Like any good indie film, of course, the story is more complicated than its marketing pitch, and sex is really just a lens for the gooier feelings in life. Parker Posey plays Priscilla Chase, a successful career woman among the ranks of some 30 million American women missing their big finish in bed. Paul Rudd is Jack, the husband who claims her “frigidity” has turned him into a pathetic and desperate shell of a man. Just as her office life is soaring, her marriage is destroyed as Jack moves out and begins a relationship with his star science student (Mischa Barton, in one of those “against-type” castings that goes about as badly as you’d expect).

But while Rudd restores his manhood with the lanky waif and her spectacularly complicit vagina, Posey strikes up a romance with all manner of vibrating electronics and begins her obsession with the orgasm. Sadly, those late-night encounters with sex toys don’t translate into human-on-human interactions, until one glorious night when she goes home with Wayne alias “the Pool Guy.” He’s played by Danny DeVito, and oh, it’s just horrible.

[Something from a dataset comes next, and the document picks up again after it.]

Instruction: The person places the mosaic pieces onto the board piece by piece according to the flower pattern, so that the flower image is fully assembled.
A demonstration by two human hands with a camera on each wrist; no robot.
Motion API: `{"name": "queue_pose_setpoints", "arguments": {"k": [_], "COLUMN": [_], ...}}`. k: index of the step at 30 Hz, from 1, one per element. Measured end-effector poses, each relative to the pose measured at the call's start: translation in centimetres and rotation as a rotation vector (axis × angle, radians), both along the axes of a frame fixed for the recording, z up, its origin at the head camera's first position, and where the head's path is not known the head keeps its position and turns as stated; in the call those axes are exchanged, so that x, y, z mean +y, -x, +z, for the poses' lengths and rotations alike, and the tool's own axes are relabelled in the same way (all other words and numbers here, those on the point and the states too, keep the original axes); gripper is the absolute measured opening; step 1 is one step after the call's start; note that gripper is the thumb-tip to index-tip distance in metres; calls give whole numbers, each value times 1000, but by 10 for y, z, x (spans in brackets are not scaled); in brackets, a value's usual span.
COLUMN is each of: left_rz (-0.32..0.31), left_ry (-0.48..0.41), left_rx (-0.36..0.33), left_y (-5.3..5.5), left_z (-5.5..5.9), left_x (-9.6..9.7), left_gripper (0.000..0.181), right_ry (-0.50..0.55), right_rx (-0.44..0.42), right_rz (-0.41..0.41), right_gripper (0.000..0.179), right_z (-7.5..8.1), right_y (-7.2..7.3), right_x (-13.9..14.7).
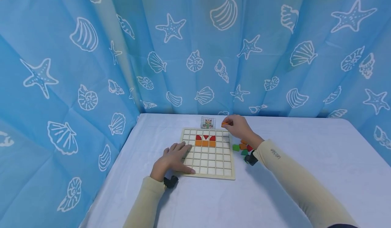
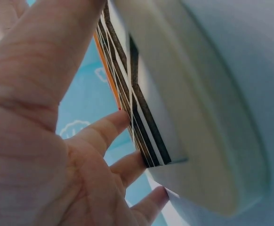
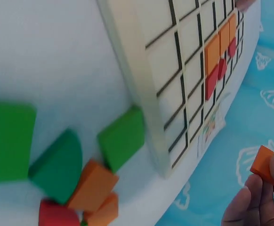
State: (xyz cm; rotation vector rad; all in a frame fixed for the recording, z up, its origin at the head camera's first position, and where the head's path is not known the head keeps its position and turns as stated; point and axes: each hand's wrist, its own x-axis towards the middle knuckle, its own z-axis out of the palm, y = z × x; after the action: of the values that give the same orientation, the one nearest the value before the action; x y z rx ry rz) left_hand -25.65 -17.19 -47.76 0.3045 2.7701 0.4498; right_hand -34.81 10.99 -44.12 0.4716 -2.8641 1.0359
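A pale wooden grid board [image 1: 211, 171] lies on the white table. Near its far edge sit red pieces [image 1: 206, 137] above a row of orange pieces [image 1: 205, 143]. My left hand [image 1: 174, 158] rests spread over the board's left edge, its fingers fairly straight. Between thumb and fingers my right hand [image 1: 237, 126] pinches a small orange block [image 3: 262, 162], held above the table by the board's far right corner. Just beyond the board lies a picture card [image 1: 208, 122] with a grid and a flower-like pattern.
Right of the board is a loose pile with green blocks [image 3: 123, 136], a dark green rounded piece [image 3: 59, 165], orange blocks [image 3: 92, 186] and a red piece [image 3: 57, 214]. A blue curtain [image 1: 195, 51] with shell prints hangs behind the table [image 1: 305, 160].
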Motion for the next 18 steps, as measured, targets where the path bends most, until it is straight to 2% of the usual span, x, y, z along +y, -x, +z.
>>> {"name": "queue_pose_setpoints", "arguments": {"k": [6, 12, 18], "left_rz": [8, 9, 4], "left_ry": [-7, -1, 5], "left_rx": [-6, -8, -13], "left_y": [-1, -2, 0], "left_z": [1, 1, 2], "left_x": [0, 0, -1], "left_gripper": [105, 106, 106], "right_ry": [41, 85, 132], "right_rx": [-46, -96, -118], "right_rz": [23, 37, 95], "right_gripper": [15, 19, 16], "right_z": [-3, -14, -22], "right_y": [-5, -10, -16], "right_x": [-17, -31, -41]}}
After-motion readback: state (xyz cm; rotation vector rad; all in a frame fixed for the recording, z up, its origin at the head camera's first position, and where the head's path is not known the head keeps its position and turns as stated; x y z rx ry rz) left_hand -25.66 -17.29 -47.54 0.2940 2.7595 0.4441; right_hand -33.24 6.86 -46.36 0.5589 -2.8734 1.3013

Horrible, of course, in that delightfully brilliant way that casts DeVito as a sex god in a sex comedy in which he’s a few plausible degrees of sexual distance from The O.C.’s glamorous golden girl. That bit of inspired off-kilter casting is a delightful complement to the perennially lovable Posey and Rudd, who work smart and sympathetic performances out of what they have.

But it’s what they have that seems to always kill the mood. The film puts edgy concept through a strainer and delivers it into one of the year’s safest and sweetest treatises on letting go and finding happiness. There’s no doubt audiences would root for Posey were she trying to find spare change in her sofa, much less achieve an orgasm, but the film shouldn’t aim to make those quests feel so equivalently compelling.

Oddly enough for a film about orgasms, The OH in Ohio also has profound trouble finding its climax. Or to be more direct, it simply doesn’t have one. The insubstantial conflicts, the developing character relationships—they all abruptly culminate in a dissatisfying nothing as the screen goes black. Surprising audiences tends to be the undertaking of the ambitious, but to do it with end credits is just perplexing.

But it’s not only that the film’s technique fails to stay true to its orgasmic roots—after all, the film is more about coming to terms than coming—it’s that as exuberantly fun as it is to watch talented people do frankly sexual things, the frivolity of it all is fairly undeniable without at least some perfunctory nod to dramatic conflict. The women come, to be sure. They come and come again. But in the end, who cares?